# PROBLEM REQUIREMENTS:
Please write out, exactly, every line of the listing from its first line through the one that includes "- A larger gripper".

# RECORDED DATA:
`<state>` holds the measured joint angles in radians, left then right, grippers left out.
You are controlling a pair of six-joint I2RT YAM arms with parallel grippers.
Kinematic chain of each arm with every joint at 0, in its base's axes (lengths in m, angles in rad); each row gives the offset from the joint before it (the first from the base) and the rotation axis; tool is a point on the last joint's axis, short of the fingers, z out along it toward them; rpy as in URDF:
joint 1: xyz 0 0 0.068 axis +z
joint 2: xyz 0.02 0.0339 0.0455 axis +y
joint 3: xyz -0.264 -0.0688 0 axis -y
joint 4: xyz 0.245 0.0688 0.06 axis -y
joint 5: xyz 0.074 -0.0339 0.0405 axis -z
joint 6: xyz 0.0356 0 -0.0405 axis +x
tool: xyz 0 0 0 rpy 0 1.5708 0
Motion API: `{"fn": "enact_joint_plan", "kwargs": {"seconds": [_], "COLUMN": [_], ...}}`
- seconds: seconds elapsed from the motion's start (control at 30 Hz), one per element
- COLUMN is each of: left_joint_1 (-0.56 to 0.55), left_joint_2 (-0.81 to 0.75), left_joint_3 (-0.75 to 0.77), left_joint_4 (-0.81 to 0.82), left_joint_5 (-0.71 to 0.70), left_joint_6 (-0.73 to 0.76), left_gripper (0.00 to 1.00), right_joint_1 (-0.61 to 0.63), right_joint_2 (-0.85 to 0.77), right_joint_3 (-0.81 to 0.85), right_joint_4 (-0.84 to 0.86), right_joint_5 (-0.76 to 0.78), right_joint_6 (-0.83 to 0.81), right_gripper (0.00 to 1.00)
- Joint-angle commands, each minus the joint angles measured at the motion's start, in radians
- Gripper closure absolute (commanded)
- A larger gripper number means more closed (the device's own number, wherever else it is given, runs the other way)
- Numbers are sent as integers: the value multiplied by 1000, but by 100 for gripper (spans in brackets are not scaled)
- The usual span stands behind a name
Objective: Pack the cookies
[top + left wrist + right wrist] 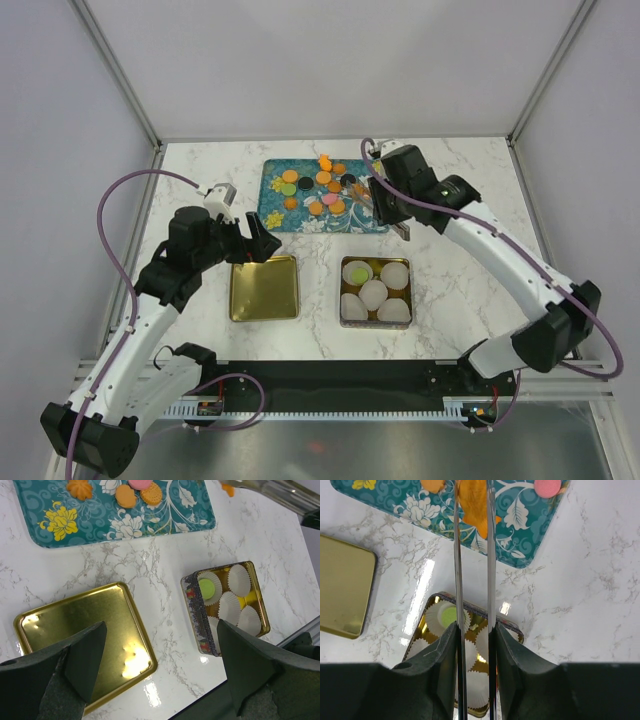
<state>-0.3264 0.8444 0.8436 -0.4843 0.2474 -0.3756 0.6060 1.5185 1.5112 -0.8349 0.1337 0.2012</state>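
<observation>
We are seeing most of the cookies (323,178) lying flat on the teal tray (275,215) — orange, green, pink and black discs. One green cookie (356,271) is sitting in a paper cup (346,262) inside the tin (335,300) — and an orange carrot-shaped piece (475,510) is hanging pinched in the right gripper (472,486).

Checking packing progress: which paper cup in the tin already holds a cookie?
The cup in the tin's far-left corner: a green cookie lies in it; the other four show only white paper.

Wide-spread left claw (161,627) hangs over gold lid (75,620) beside cupped tin (196,615).
</observation>
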Motion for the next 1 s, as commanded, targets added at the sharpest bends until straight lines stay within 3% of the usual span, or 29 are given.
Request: {"fn": "enact_joint_plan", "kwargs": {"seconds": [0.0,0.4,0.97], "left_joint_1": [3,3,3], "left_joint_2": [4,15,22], "left_joint_3": [5,6,5], "left_joint_4": [6,6,7], "left_joint_5": [38,44,44], "left_joint_6": [27,26,24], "left_gripper": [0,0,0], "right_joint_1": [-2,-2,0], "right_joint_2": [-122,-469,-587], "right_joint_3": [-31,-261,-522], "right_joint_4": [-78,-302,-207], "right_joint_5": [23,43,-103], "right_joint_6": [44,182,253], "right_gripper": [83,82,83]}}
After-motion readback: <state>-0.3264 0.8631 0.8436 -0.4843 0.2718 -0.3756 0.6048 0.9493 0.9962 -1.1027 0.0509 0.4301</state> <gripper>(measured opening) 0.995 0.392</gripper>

# RESPONSE TO THE TASK:
`<state>` holds the measured joint angles in radians, left then right, grippers left out.
You are controlling a pair of six-joint I2RT YAM arms with parallel grippers.
Kinematic chain of each arm with every joint at 0, in its base's axes (lengths in m, angles in rad); each row gives the offset from the joint before it (the first from the base) and the rotation axis; tool is a point on the last joint's axis, short of the fingers, z out along it toward them; rpy as in URDF:
joint 1: xyz 0 0 0.068 axis +z
joint 2: xyz 0.02 0.0339 0.0455 axis +y
joint 3: xyz -0.264 -0.0688 0 axis -y
joint 4: xyz 0.245 0.0688 0.06 axis -y
joint 5: xyz 0.074 -0.0339 0.0405 axis -z
joint 6: xyz 0.0356 0 -0.0405 axis +x
tool: xyz 0 0 0 rpy 0 1.5708 0
Motion API: `{"fn": "enact_joint_plan", "kwargs": {"seconds": [_], "COLUMN": [_], ...}}`
- seconds: seconds elapsed from the motion's start (control at 30 Hz), one per element
- COLUMN is each of: left_joint_1 (-0.56 to 0.55), left_joint_2 (-0.81 to 0.75), left_joint_3 (-0.75 to 0.77), left_joint_4 (-0.81 to 0.82), left_joint_5 (-0.71 to 0.70), left_joint_6 (-0.73 to 0.76), left_gripper (0.00 to 1.00), right_joint_1 (-0.61 to 0.63), right_joint_2 (-0.85 to 0.77), right_joint_3 (-0.81 to 0.85), right_joint_4 (-0.84 to 0.86), right_joint_5 (-0.76 to 0.78), right_joint_6 (-0.83 to 0.81), right_gripper (0.00 to 1.00)
- Joint-angle commands, each minus the joint angles measured at the motion's start, in radians
- Gripper closure absolute (commanded)
- A larger gripper number means more closed (the device's own number, wherever else it is given, runs the other way)

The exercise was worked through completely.